# New Primary Fermenter



## ibglowin (Apr 9, 2011)

So went to my LHBS today. Like to throw the guy a bone every now and then. I was thinking about picking up a 2nd Primary bucket. That way I could have a dedicated one for reds and one for whites. My original bucket is now definitely kinda pink on the inside no matter how much I scrub it with B-Brite.

Lo and behold the owner says I just got these in this week. He really liked them and so did I.

30L or almost 8G. Clear graduated markings on the side and the plastic is semi transparent so you can also see the level inside from the outside. Comes with a threaded spigot hole that just needs punching out. Should be nice and tight once installed with no leaking like the old 7.8G bucket. Also comes with a beefy grommet that should last a long while.

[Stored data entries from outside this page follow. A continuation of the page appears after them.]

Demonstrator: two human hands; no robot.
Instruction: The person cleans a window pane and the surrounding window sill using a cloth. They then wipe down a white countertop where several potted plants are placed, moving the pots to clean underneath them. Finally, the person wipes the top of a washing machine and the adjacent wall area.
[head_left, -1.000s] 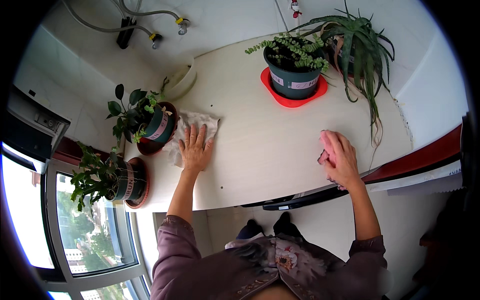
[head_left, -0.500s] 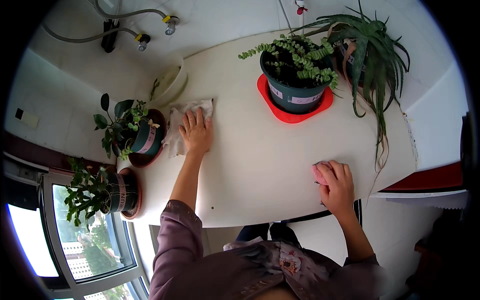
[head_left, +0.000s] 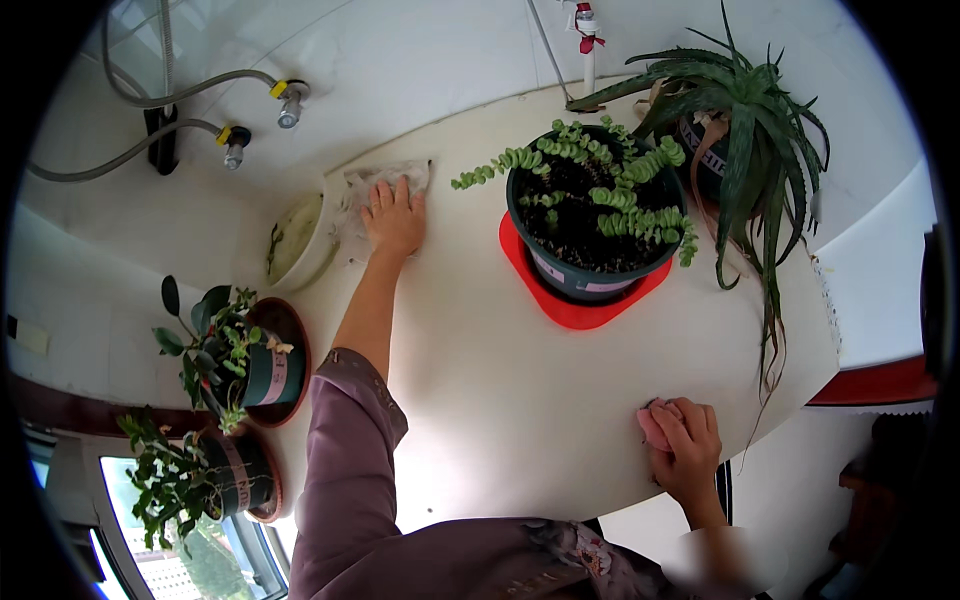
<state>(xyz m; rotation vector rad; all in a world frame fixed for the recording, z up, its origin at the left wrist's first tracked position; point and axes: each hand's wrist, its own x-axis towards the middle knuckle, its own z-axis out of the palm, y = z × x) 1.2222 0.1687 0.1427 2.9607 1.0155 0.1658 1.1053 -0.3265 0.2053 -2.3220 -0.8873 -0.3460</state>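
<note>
White walls close round the back of a pale tabletop [head_left: 480, 400], with a window [head_left: 215, 565] low at the far left. Nearest that glass stands a leafy plant [head_left: 160, 490] in a dark green pot, and just above it a broader-leaved plant [head_left: 205, 340], potted on a brown saucer [head_left: 297, 330]. Braided hoses [head_left: 190, 90] hang on the wall, above a white bowl [head_left: 318, 255] (something greenish sits inside it). Just right of that bowl, my left hand [head_left: 395, 222] lies palm down on a rumpled pale cloth [head_left: 353, 200], fingers stretched out and a little spread. Next comes a trailing succulent [head_left: 620, 200] in a dark green pot, set on a red tray [head_left: 560, 305]. Nearer the table's front edge, my right hand [head_left: 688, 445] has its fingers curled together round a bunched pink cloth [head_left: 655, 425], pressing it to the top. Farthest right, an aloe-like plant [head_left: 745, 110] droops long leaves over the table.
</note>
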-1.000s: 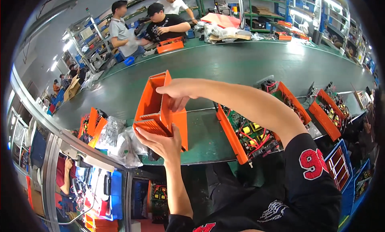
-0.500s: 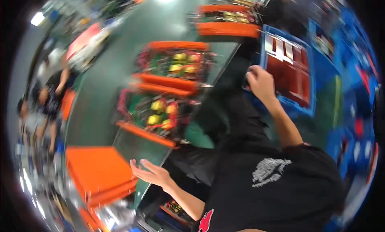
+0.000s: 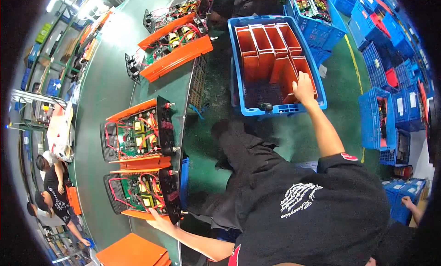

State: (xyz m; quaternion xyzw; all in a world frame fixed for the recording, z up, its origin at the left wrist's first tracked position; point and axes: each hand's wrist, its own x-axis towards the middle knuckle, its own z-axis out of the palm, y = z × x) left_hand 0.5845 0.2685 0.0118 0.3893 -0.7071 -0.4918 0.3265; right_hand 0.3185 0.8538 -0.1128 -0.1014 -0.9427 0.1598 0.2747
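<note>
My right hand reaches into a blue plastic crate. Its fingers are closed on the edge of an orange sheet-metal cover. Several similar orange covers stand in the crate in rows. My left hand lies against the front orange edge of the nearest open electronic unit, fingers stretched out. That unit has a green circuit board, yellow-wrapped parts, red wires and black end panels. A second such unit sits just beyond it on the green bench.
More open units stand farther along the green bench. Orange panels are stacked at the near left. Blue crates pile up at the right. People work across the bench; another person's hand shows at far right.
My view has turned and steadied. My right hand has moved from the crate's side onto a cover inside it. My left hand has come to the near unit's edge.
</note>
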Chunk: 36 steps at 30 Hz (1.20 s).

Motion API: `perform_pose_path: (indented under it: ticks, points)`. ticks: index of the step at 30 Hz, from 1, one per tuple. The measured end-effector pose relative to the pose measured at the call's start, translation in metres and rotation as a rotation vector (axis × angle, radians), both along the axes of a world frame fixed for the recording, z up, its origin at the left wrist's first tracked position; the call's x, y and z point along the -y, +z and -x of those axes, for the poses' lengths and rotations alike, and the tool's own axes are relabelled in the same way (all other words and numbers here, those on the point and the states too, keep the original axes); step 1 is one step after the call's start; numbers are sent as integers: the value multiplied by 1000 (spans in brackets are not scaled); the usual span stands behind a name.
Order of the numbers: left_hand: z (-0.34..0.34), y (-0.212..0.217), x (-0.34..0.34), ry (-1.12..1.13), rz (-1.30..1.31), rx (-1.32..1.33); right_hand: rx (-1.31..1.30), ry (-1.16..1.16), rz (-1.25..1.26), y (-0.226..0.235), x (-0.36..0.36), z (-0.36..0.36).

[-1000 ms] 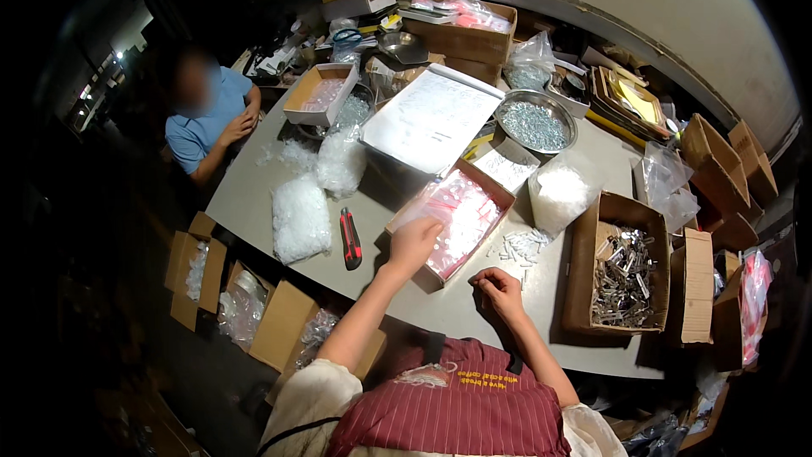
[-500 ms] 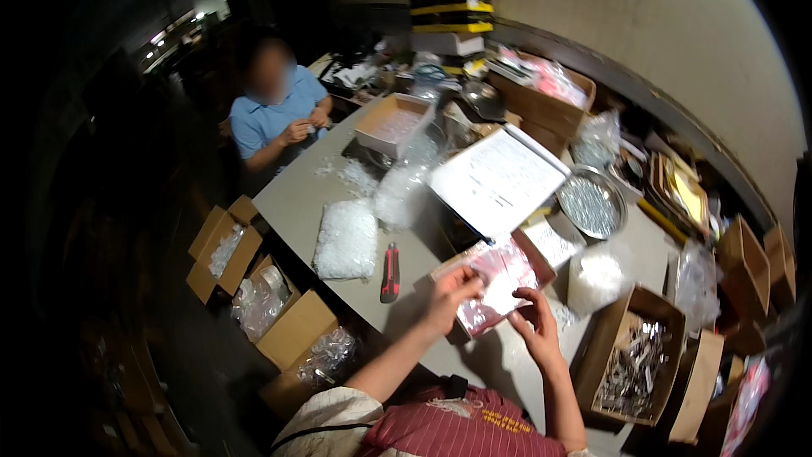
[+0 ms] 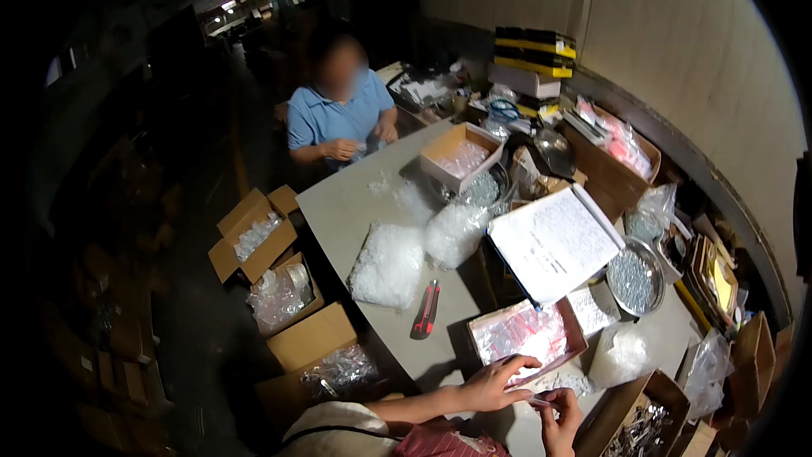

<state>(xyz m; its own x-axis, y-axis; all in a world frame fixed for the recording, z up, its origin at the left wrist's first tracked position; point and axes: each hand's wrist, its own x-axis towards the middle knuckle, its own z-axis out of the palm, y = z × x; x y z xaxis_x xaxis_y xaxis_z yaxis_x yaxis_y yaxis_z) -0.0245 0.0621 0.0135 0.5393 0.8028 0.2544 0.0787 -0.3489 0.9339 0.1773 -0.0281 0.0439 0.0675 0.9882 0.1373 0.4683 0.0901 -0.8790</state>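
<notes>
Grey table [image 3: 355,203] in a dim workshop, crowded with boxes and bagged parts. Left hand [image 3: 495,382] rests, fingers loosely spread, on the near rim of a tray [image 3: 529,337] of small clear bags at the table's near edge. Right hand [image 3: 560,419] pinches one small item, too small to identify. Judged step: drawing a bag; next calls for separating a single one.

Dim room; pale wall [image 3: 677,42] at right, grey table [image 3: 355,203], dark floor [image 3: 194,347], distant lights [image 3: 228,7].
</notes>
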Motion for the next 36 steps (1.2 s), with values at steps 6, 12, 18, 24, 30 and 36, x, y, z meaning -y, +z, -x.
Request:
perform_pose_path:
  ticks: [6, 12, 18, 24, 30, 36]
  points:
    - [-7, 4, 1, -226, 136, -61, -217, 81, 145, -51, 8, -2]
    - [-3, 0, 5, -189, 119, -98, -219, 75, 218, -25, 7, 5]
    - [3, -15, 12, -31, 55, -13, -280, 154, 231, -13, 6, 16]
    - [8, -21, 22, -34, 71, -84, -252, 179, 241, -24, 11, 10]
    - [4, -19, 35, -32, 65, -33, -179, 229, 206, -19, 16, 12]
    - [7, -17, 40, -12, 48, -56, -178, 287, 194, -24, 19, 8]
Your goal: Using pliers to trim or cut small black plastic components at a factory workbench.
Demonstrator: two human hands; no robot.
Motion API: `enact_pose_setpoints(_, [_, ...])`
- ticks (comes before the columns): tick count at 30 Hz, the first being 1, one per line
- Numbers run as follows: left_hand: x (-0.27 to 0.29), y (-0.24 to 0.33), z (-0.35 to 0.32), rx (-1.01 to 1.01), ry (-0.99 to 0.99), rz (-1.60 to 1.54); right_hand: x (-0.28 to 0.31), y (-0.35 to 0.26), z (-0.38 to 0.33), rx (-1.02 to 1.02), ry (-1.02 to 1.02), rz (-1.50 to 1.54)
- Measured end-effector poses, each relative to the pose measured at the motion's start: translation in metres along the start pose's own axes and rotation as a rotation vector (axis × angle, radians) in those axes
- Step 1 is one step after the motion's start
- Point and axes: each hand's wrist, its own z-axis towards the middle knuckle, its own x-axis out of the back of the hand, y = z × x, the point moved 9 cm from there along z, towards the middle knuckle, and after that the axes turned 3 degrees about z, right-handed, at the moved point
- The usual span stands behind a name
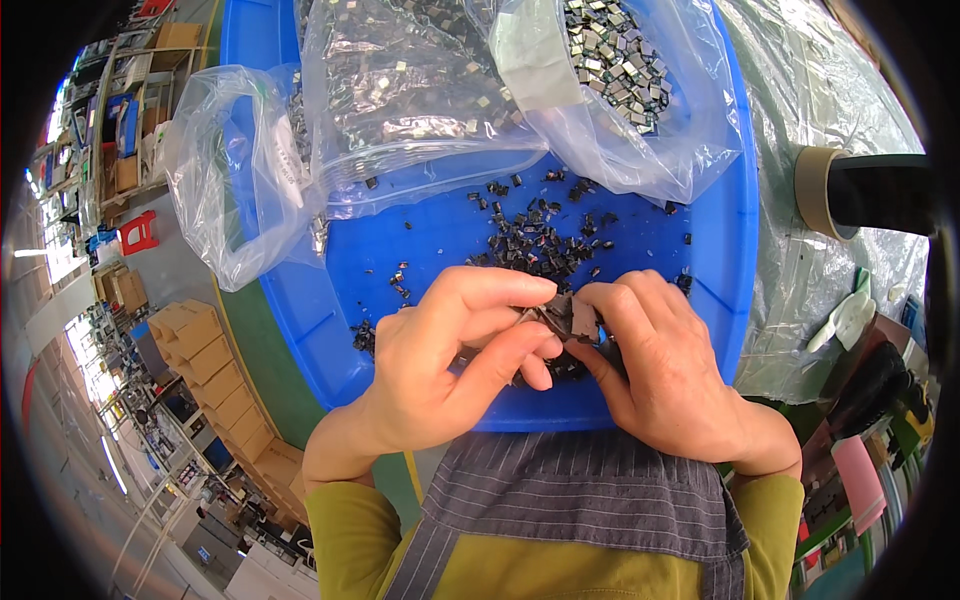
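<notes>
Over the near part of a blue plastic tray (724, 290), my two hands meet around small dark pieces. My right hand (660, 360) pinches a small dark grey-brown rectangular piece (583, 320) between thumb and fingers. Facing it, my left hand (440, 350) has its thumb and fingertips curled around a thin dark piece (540, 316); the fingers partly hide it, and whether it is joined to the other piece I cannot tell. Loose small black parts (540, 240) lie heaped in the tray just beyond my hands, some hidden beneath them.
Clear plastic bags (410, 110) lie across the tray's far side. One bag at the far right holds many small metallic-faced pieces (620, 70). To the right are a roll of tan tape (822, 193) and a white glove (845, 315) by plastic sheeting. Cardboard boxes (215, 370) stand at left.
</notes>
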Motion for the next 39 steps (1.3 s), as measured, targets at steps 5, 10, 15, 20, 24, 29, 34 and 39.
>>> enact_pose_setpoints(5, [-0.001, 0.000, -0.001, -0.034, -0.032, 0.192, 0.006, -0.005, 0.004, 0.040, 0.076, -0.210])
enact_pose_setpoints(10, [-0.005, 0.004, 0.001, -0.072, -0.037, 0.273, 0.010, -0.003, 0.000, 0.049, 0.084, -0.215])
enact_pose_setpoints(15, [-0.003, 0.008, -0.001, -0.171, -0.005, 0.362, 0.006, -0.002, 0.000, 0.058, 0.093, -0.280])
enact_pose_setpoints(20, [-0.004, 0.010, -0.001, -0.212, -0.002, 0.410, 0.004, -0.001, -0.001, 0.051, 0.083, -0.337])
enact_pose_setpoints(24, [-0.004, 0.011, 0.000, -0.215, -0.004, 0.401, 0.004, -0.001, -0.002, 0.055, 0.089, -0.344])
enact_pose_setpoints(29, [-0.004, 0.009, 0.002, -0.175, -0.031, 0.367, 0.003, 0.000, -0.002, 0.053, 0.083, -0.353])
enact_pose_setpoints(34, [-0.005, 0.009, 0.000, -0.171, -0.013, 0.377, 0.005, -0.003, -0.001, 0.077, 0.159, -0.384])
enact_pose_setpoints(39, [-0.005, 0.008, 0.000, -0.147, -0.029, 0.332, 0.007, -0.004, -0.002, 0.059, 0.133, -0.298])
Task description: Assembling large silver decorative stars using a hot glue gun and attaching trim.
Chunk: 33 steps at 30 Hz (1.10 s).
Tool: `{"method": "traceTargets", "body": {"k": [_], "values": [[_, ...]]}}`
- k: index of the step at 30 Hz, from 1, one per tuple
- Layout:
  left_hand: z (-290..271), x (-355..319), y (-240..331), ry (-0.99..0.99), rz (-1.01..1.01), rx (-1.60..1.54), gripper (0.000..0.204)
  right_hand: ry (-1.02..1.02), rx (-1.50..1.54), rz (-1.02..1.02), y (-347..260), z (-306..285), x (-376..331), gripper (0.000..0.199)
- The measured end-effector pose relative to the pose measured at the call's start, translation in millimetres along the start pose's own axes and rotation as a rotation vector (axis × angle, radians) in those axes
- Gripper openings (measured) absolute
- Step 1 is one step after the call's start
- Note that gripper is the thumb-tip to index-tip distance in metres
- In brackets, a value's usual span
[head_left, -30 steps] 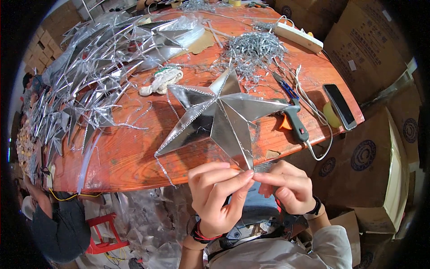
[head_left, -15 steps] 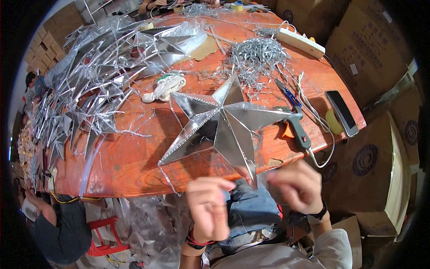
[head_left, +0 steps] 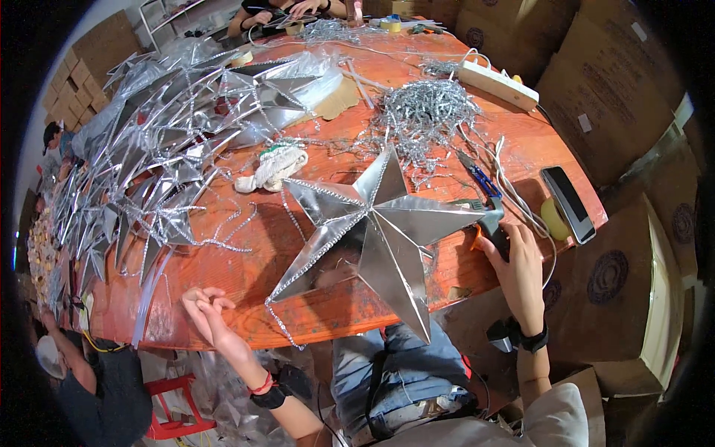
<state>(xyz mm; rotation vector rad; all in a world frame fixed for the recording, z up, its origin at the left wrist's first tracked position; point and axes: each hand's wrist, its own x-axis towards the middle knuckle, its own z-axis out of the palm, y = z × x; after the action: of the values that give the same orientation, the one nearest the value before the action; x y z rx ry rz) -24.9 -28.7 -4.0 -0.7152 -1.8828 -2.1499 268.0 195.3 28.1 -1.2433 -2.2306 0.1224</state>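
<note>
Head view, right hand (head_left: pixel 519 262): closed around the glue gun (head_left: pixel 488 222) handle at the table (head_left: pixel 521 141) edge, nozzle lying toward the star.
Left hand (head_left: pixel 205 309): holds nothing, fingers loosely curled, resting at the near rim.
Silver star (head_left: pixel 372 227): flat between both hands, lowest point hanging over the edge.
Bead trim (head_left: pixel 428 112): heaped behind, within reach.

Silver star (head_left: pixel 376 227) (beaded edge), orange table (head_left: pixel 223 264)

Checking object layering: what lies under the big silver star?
The silver star rests on the orange table, its lower point overhanging the edge above the person's jeans. Anything beneath its middle is hidden.
</note>
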Motion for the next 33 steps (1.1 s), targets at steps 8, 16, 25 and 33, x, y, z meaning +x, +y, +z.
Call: {"method": "traceTargets", "body": {"k": [8, 16, 25, 33], "values": [[0.2, -3.5, -0.7, 0.082, -0.143, 0.023, 0.022, 0.021, 0.200, 0.127, 6.4, -6.1, 4.9, 0.033], [1.8, -0.4, -2.0, 0.143, -0.042, 0.151, 0.017, 0.608, 0.377, 0.161, 33.6, -30.8, -10.9, 0.034], [-1.5, -6.0, -9.0, 0.112, -0.076, 0.134, 0.013, -0.307, 0.746, 0.044, -31.1, -29.3, 4.0, 0.030], [-1.0, -7.0, -5.8, 0.091, -0.079, 0.189, 0.009, -0.196, 0.583, -0.173, -28.6, -25.7, 9.6, 0.037]]}}
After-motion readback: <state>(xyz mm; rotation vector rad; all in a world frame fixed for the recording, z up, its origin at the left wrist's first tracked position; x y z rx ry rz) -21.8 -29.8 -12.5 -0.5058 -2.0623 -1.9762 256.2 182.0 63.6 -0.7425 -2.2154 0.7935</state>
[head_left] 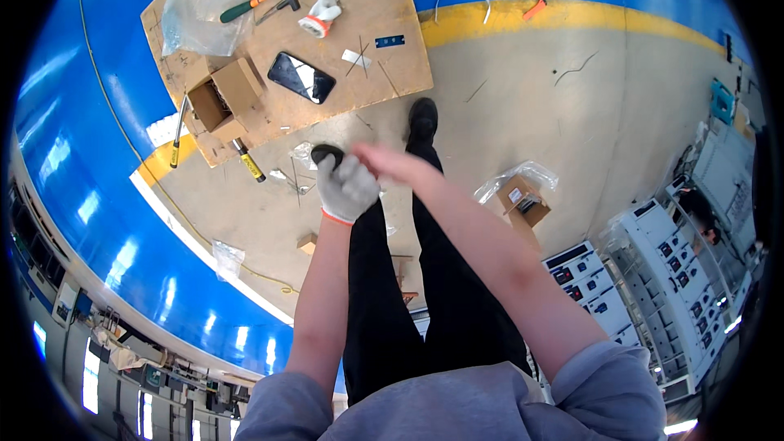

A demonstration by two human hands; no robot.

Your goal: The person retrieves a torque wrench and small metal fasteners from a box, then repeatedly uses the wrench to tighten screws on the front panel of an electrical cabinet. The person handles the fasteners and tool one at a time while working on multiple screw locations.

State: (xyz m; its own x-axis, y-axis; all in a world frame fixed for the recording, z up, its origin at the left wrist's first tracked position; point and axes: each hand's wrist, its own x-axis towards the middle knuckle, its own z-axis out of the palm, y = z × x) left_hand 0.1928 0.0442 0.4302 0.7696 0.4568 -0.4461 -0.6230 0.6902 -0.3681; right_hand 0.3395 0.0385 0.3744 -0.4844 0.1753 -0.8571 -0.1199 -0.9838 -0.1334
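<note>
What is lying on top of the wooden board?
On the board lie a dark phone, an open cardboard box, a clear plastic bag, a green-handled screwdriver and a spare white glove. The floor beneath the board is covered.

- Left hand (347, 188) wears a white knit glove with an orange cuff, fingers curled, forearm bare and reaching straight forward.
- Right hand (390, 163) is bare and motion-blurred — its fingers touch the gloved hand's fingertips.
- Both grey sleeves are pushed up past the elbows.
</note>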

Have not seen this before. Name on the bucket is iMake.pro which resolves to a website but I don't see any fermenters so perhaps its brand new and not finished out.

Very nice build quality and I may go back for another and retire my original 7.8G bucket!


----------



## Rocky (Apr 9, 2011)

Looks good Mike. Can you share what you paid for this? It appears to have the flat bottom like the 7.8L models. Do you know what the material is? It appears to be polypropylene. Look on the bottom of the bucket for the material. It will appear as an abbreviation, like PP or HDPE. Also, help me with the initials LHBS. Thanks.


----------



## ibglowin (Apr 9, 2011)

It's PE Polyethylene. LHBS = Local Home Brew Store. Cost was $23.95 + TTL


----------



## Waldo (Apr 10, 2011)

Looks great


----------



## Wade E (Apr 10, 2011)

Yep, looks like a nice fermenter!!!


----------



## Runningwolf (Apr 10, 2011)

Sure would like a few of those babies!


----------



## jeepbabe (Apr 10, 2011)

I want one!



Thanks for sharing!


----------



## ibglowin (Apr 10, 2011)

Should work very well for the CC LR with the larger grape packs!


----------



## Scott B (Apr 10, 2011)

Very nice!


----------



## ibglowin (Apr 10, 2011)

Check your LHBS. I doubt George will carry these.



runningwolf said:


> Sure would like a few of those babies!


----------



## Randoneur (Apr 10, 2011)

Looks like it wasdesigned by a wine maker doesn't it.


----------



## barryjo (Jan 3, 2012)

ibglowin said:


> It's PE Polyethylene. LHBS = Local Home Brew Store. Cost was $23.95 + TTL




LHBS. Would that be the one south of the interstate in Santa Fe??
barryjo


----------



## ibglowin (Jan 3, 2012)

Yep. Its mostly a beer making shop but they do carry a limited selection of wine making stuff as well. I buy a few things every now and then from them to help support local businesses. All the good stuff especially kits come from the Toy Store for sure!


----------



## barryjo (Jan 3, 2012)

nice build quality and I may go back for another and retire my original 7.8G bucket!




[/QUOTE] 

No need to retire the 7.8 G bucket. Use it to do batches of onion or garlic wine for cooking.





barryjo


----------



## Wade E (Jan 3, 2012)

Is the pic still there? Setting up my new comp and just wondering if I need to change a setting here as I dont see a pic for this new primary.


----------



## ibglowin (Jan 3, 2012)

It got lost in the move to the new server it looks like.......
I don't feel like reposting 1000 pics!


----------



## Wade E (Jan 4, 2012)

Hows about 999??? Just kidding I saw it before but it just seemed like this thread was alive and everyone was still seeing it except me. Like I said I just set up a new comp and there always seems to be 1 glitch as far as settings in the browser area for letting pics be viewed ands thats probably one of the biggest things I dont understand well. Setting proxy's and that type of stuff gets me?????


----------



## fivebk (Jan 5, 2012)

Mike, I can't see the pics..... is there something I need to do to be able to see them. 

BOB


----------



## ibglowin (Jan 5, 2012)

Nothing wrong with your computer, when they moved to the new server they either didn't move everything or thy need to go back in and update the file pathway so they will show back up. I will send George an email and see if he or the web guy can fix it up.


----------



## grapeman (Jan 5, 2012)

The lost pictures is one of the big snafus of the move and the guys can't seem to figure out why. I lost a lot of pictures also that were installed during a certain time period.


----------



## ibglowin (Jan 5, 2012)

I actually emailed George today, he's on it!


----------



## Wade E (Jan 5, 2012)

I truly hope this is the last web move he has to do. I know he's not done moving though!! Thats gotta be one bad part of expanding is the ever growing need to get bigger buildings every time you turn around.


----------